In the first few weeks of the COVID-19 pandemic in Colorado, elder-care facilities quickly became the primary centers of disease.
The state banned communal activities and visitors in nursing homes starting March 12, and ordered them to screen their employees for symptoms before shifts. Even so, COVID-19 creeped into the facilities, where it is suspected of killing 718 people.
Watching as even the strictest lockdown measures failed to stop the disease, two researchers at Colorado State University launched a pilot study in mid-March to test employees at five skilled nursing facilities. The researchers, Dr. Nicole Ehrhart, who directs CSU’s healthy aging center, and Greg Ebel, a microbiology professor, suspected that asymptomatic staff members were bringing COVID-19 to work with them. It turns out, they were.
"The nursing facilities were doing everything right but that wasn’t enough,” Erhart said. "The guidelines they were given were not sufficient to catch these asymptomatic positive people."
The researchers found that around 12 percent of the staff members that showed no symptoms tested positive for COVID-19. Those results caught Gov. Jared Polis’ eye and now the CSU team, in partnership with the state, will test staff at every one of the state’s skilled nursing facilities weekly for eight weeks.
The new study will help paint a picture of how COVID-19 spreads in complex facilities like residential nursing homes. Both state officials and researchers hope that the testing could mark a turning point in controlling COVID-19 in the beleaguered facilities.

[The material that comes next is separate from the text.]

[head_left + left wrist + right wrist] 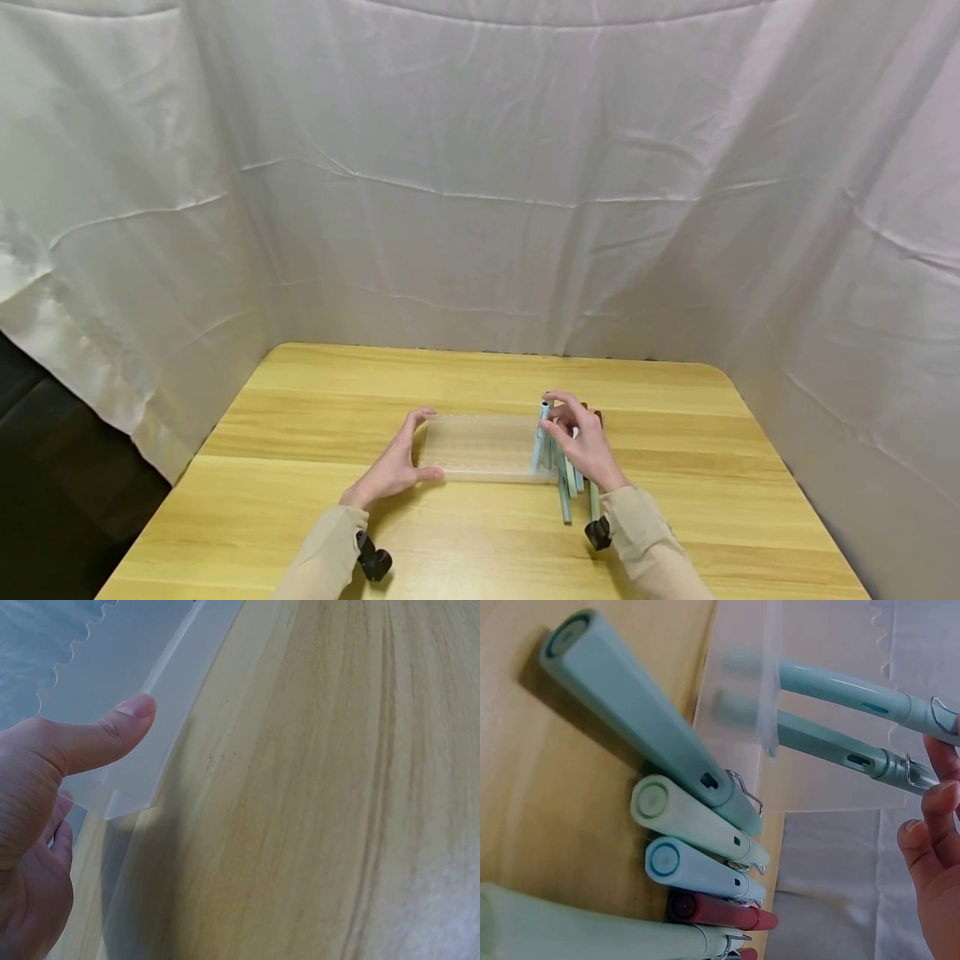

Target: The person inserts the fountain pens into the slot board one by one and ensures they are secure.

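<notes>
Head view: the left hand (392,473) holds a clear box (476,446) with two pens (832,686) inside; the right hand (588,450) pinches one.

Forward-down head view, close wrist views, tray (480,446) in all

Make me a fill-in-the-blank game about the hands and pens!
1. The see-through tray is gripped at one end by the person's ____ hand.
2. The number of pens standing in the tray is ____.
3. A dark ____ pen lies next to the loose light blue pen.

Missing words: left; two; red.
</notes>
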A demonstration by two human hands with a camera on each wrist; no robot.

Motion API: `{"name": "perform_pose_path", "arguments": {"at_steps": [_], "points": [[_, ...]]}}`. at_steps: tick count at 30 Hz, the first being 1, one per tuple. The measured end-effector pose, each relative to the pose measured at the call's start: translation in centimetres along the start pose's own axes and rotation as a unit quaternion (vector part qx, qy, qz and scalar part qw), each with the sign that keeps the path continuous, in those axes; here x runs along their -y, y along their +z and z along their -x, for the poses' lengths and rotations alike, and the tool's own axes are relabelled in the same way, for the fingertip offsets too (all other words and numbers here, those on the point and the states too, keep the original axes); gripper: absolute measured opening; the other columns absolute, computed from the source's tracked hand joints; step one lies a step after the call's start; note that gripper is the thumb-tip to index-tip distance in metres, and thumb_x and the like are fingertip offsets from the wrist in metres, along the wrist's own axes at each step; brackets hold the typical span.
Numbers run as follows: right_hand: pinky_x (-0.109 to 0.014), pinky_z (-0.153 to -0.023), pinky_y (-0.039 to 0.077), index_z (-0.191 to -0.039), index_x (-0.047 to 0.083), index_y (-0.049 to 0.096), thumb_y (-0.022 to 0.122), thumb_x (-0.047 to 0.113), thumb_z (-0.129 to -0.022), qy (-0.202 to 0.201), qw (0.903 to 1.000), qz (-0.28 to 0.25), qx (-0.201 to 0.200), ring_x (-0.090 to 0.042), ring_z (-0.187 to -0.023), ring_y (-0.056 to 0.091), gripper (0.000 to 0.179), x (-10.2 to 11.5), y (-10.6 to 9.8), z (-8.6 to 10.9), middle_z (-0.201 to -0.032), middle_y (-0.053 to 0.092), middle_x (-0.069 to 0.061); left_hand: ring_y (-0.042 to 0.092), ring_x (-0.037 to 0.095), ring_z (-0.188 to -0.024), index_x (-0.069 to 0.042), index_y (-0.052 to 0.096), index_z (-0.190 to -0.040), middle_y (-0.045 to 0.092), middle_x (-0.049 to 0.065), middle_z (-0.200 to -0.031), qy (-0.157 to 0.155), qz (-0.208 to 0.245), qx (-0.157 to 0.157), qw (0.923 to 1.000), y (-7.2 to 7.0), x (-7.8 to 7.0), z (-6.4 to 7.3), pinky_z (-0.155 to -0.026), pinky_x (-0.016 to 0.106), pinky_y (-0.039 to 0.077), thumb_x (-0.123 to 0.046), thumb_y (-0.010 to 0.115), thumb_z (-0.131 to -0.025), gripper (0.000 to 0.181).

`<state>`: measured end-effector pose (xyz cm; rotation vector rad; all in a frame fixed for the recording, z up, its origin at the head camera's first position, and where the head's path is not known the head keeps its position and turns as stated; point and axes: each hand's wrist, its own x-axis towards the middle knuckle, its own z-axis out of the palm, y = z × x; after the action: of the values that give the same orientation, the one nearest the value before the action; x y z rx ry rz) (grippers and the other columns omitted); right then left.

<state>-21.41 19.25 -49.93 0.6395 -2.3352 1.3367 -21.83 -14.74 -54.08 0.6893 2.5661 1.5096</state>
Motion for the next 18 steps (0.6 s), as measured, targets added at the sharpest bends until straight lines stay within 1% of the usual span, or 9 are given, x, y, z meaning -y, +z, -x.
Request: {"name": "perform_pose_path", "arguments": {"at_steps": [3, 6, 9, 11, 12, 14, 16, 18], "points": [[-0.018, -0.051, 0.036, -0.123, 0.010, 0.062, 0.071, 0.004, -0.091, -0.007, 1.0000, 0.003, -0.001, -0.004, -0.058, 0.042, 0.034, 0.05, 0.08, -0.02, -0.081, 0.071, -0.005, 0.026, 0.045, -0.151, -0.008, 0.028, -0.152, 0.030, 0.021, -0.162, -0.003, -0.001, 0.001, 1.0000, 0.02, 0.01, 0.01, -0.122, 0.070, 0.018, -0.019, 0.088, -0.074, 0.099], [-0.020, -0.052, 0.038, -0.122, 0.010, 0.064, 0.073, 0.004, -0.089, -0.018, 0.9993, 0.033, -0.009, -0.006, -0.060, 0.044, 0.034, 0.03, 0.26, -0.06, -0.082, 0.072, -0.003, 0.026, 0.046, -0.151, -0.008, 0.028, -0.152, 0.029, 0.021, -0.162, -0.004, -0.001, 0.000, 1.0000, 0.05, 0.02, 0.05, -0.122, 0.070, 0.018, -0.019, 0.088, -0.074, 0.100], [-0.029, -0.060, 0.044, -0.121, 0.009, 0.066, 0.077, 0.006, -0.086, -0.034, 0.9956, 0.084, -0.023, -0.011, -0.072, 0.049, 0.037, -0.06, 0.48, -0.08, -0.089, 0.072, -0.002, 0.025, 0.045, -0.151, -0.009, 0.028, -0.152, 0.029, 0.021, -0.162, -0.007, 0.000, 0.001, 1.0000, 0.06, 0.00, 0.08, -0.122, 0.070, 0.018, -0.020, 0.088, -0.074, 0.100], [-0.035, -0.070, 0.047, -0.121, 0.008, 0.067, 0.080, 0.008, -0.084, -0.049, 0.9909, 0.120, -0.035, -0.015, -0.083, 0.050, 0.040, -0.14, 0.62, -0.12, -0.095, 0.070, -0.003, 0.026, 0.045, -0.151, -0.009, 0.028, -0.152, 0.029, 0.021, -0.162, -0.008, -0.001, 0.002, 1.0000, 0.06, -0.03, 0.07, -0.122, 0.069, 0.018, -0.020, 0.089, -0.074, 0.099], [-0.036, -0.073, 0.046, -0.121, 0.008, 0.067, 0.081, 0.008, -0.083, -0.055, 0.9884, 0.136, -0.041, -0.017, -0.088, 0.049, 0.041, -0.19, 0.66, -0.14, -0.097, 0.068, -0.004, 0.026, 0.045, -0.151, -0.009, 0.028, -0.152, 0.029, 0.021, -0.162, -0.007, -0.001, 0.002, 1.0000, 0.06, -0.05, 0.06, -0.122, 0.070, 0.018, -0.020, 0.089, -0.074, 0.099], [-0.036, -0.076, 0.044, -0.120, 0.008, 0.068, 0.083, 0.010, -0.081, -0.068, 0.9838, 0.158, -0.050, -0.019, -0.095, 0.047, 0.042, -0.27, 0.75, -0.23, -0.099, 0.063, -0.007, 0.025, 0.045, -0.152, -0.010, 0.029, -0.152, 0.029, 0.021, -0.162, -0.008, -0.001, 0.002, 1.0000, 0.06, -0.05, 0.06, -0.123, 0.069, 0.019, -0.020, 0.088, -0.074, 0.099], [-0.034, -0.077, 0.041, -0.120, 0.009, 0.069, 0.084, 0.010, -0.079, -0.076, 0.9806, 0.172, -0.055, -0.021, -0.097, 0.045, 0.043, -0.33, 0.80, -0.31, -0.099, 0.057, -0.009, 0.025, 0.045, -0.152, -0.010, 0.029, -0.152, 0.029, 0.021, -0.162, -0.008, 0.000, 0.001, 1.0000, 0.06, -0.07, 0.08, -0.122, 0.069, 0.019, -0.019, 0.088, -0.074, 0.099], [-0.032, -0.076, 0.038, -0.121, 0.011, 0.069, 0.085, 0.012, -0.078, -0.073, 0.9796, 0.180, -0.053, -0.022, -0.096, 0.043, 0.045, -0.38, 0.83, -0.36, -0.098, 0.053, -0.009, 0.025, 0.044, -0.152, -0.009, 0.028, -0.152, 0.028, 0.021, -0.162, -0.010, 0.001, 0.001, 1.0000, 0.07, -0.05, 0.10, -0.123, 0.069, 0.019, -0.018, 0.088, -0.074, 0.099]]}}
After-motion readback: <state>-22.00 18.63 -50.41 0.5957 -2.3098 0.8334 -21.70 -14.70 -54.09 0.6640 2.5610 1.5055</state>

Through this new effort, CDPHE and CSU will administer around 45,000 nose swab tests. These will be performed on staff members and some residents that are permitted to leave the facility during the lockdown for essential health appointments.
“The idea is to catch people as they become positive and then isolate them,” Erhart said.
This level of testing has only recently been possible in Colorado. Throughout March and into April, test kits were in very short supply. To get around the supply chain issues that kept the state — and nation — from testing more, the CSU research team ran tests at CSU's own lab for its pilot study, and used different chemical reagents than those in the FDA-approved tests.
The process was the same as the FDA-approved method, but the different materials meant that those tests could not be considered official for a diagnosis of COVID-19. When more supplies were available, the lab sent those same samples to another lab with FDA approved tests. The re-tested samples showed the same results.
While the CSU researchers could use different test kits for research purposes, large facilities that want to ferret out asymptomatic cases still have to secure FDA-approved kits. Now, months after the pilot study, the supply chain has to a certain extent caught up to demand. Colorado now has the capacity to test 5,000 people per day and Monday Polis said that any Coloradan with COVID-19 symptoms can get one.
Testing every nursing home in Colorado every week is an aggressive and novel approach. Due to the lack of supplies and the high cost of testing, most large-scale testing is only done once.
“That’s like looking at a room through a keyhole, it’s only a very small piece of the picture,” Erhart said. “How the dynamics of transmission occur in a facility over time is really important because people need to understand how to make practice decisions, management decisions and operation decisions over time about how to isolate them.”
Even with the state pushing its testing resources to nursing homes, there are still limits to testing at this scale indefinitely. Test kits and the time of the personnel who administer them are both expensive — and nose swabs are also an uncomfortable procedure to endure on a regular basis.
With the study, the researchers hope to determine what amount of testing is needed to keep COVID-19 out of nursing homes and then work towards making those tests easier, faster and more affordable.
“I'm hopeful it will be a future where these tests will be very common, very easy, very cheap, and can be done routinely,” said Eric France, the chief medical officer for the Colorado Department of Public Health and Environment, “because it's only through high levels of testing that we can keep the virus out of these nursing homes.”